There’s nothing better than a from-scratch Chicken Pot Pie! This version is made in a single skillet, filled with a rich and creamy chicken and vegetable gravy, and topped with fluffy, homemade biscuits before being baked to golden-brown perfection. It’s the ultimate comfort food, full of flavor and ready in about an hour.
Pioneer Woman Chicken Pot Pie With Biscuits Recipe Ingredients
For the Pot Pie Filling:
- 1 ½ cups chopped yellow onion (1 medium onion)
- 4 tablespoons unsalted butter
- ¼ cup all-purpose flour
- 2 ⅓ cups low-sodium chicken broth
- 1 cup half-and-half
- ¾ teaspoon dried thyme (or 2 teaspoons minced fresh)
- ¾ teaspoon dried rosemary (or 2 teaspoons minced fresh)
- Salt and freshly ground black pepper
- 12 ounces frozen mixed vegetables
- 3 cups cooked shredded rotisserie chicken (breast and thigh meat)
For the Biscuits:
- 1 ½ cups (7.5 ounces) unbleached all-purpose flour
- 2 teaspoons baking powder
- ¼ teaspoon baking soda
- ½ teaspoon salt
- 6 tablespoons unsalted butter
- ¾ cup + 1 tablespoon buttermilk, well chilled
- 1 tablespoon minced fresh parsley (optional, for garnish)
How To Make Pioneer Woman Chicken Pot Pie With Biscuits
- Prep the oven and sauté onions: Place an oven rack in the upper third of the oven and preheat to 425°F. In a large, 12-inch oven-safe skillet (cast iron is great), melt 4 tablespoons of butter over medium heat. Add the chopped onions and sauté for 8 to 10 minutes, until they are soft and slightly golden.
- Make the gravy: Sprinkle the flour over the onions and stir constantly for one minute to cook out the raw flour taste. Slowly pour in the chicken broth and half-and-half while whisking continuously to prevent lumps. Add the thyme, rosemary, and season with salt and pepper to taste.
- Simmer and combine: Bring the mixture to a light simmer, stirring, then reduce the heat to low and let it thicken slightly. Stir in the frozen mixed vegetables and the shredded chicken. Remove the skillet from the heat and set aside.
- Make the biscuit dough: In a large mixing bowl, whisk together the flour, baking powder, baking soda, and salt. In a separate microwave-safe dish, melt the 6 tablespoons of butter until it is about two-thirds melted. Remove and whisk until it’s completely melted, then let it cool for a few minutes.
- Finish the biscuit dough: Pour the melted butter into the cold buttermilk and whisk. The mixture will become clumpy, which is what you want. Pour this clumpy buttermilk mixture into the dry ingredients. Use a rubber spatula to fold everything together until just combined. Do not overmix.
- Top and bake: Use a 1/4-cup ice cream scoop or a greased measuring cup to scoop 8 biscuits onto the hot pot pie filling in the skillet.

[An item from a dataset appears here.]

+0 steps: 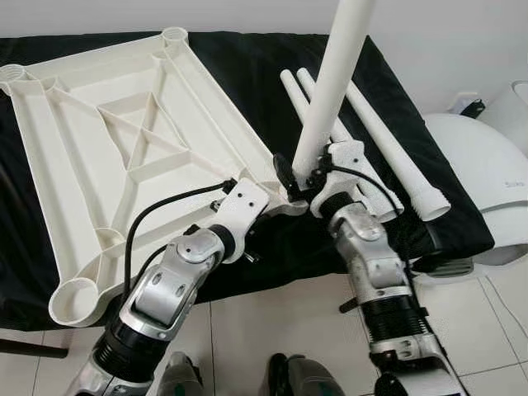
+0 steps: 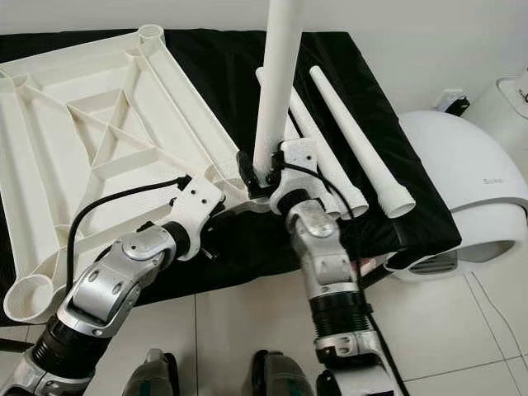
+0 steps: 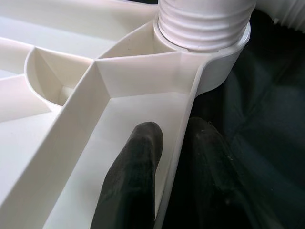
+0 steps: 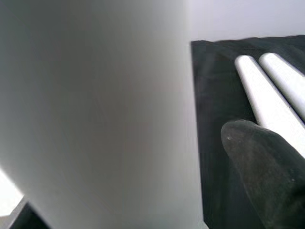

- Bake until golden: Transfer the skillet to the oven and bake for 17 to 22 minutes, until the biscuits are cooked through and golden brown on top. Let the pot pie rest for a few minutes before serving, garnished with fresh parsley if desired.

Recipe Tips
- How to get the best flavor? Using a rotisserie chicken and a good quality chicken stock will add a deep, homemade flavor to the filling. If you have time, you can simmer your own chicken in the broth for an even richer taste.
- Can I use a different pan? If you don’t have a large, oven-safe skillet, you can make the filling on the stovetop and then transfer it to a 9×13-inch casserole dish before topping with the biscuits and baking.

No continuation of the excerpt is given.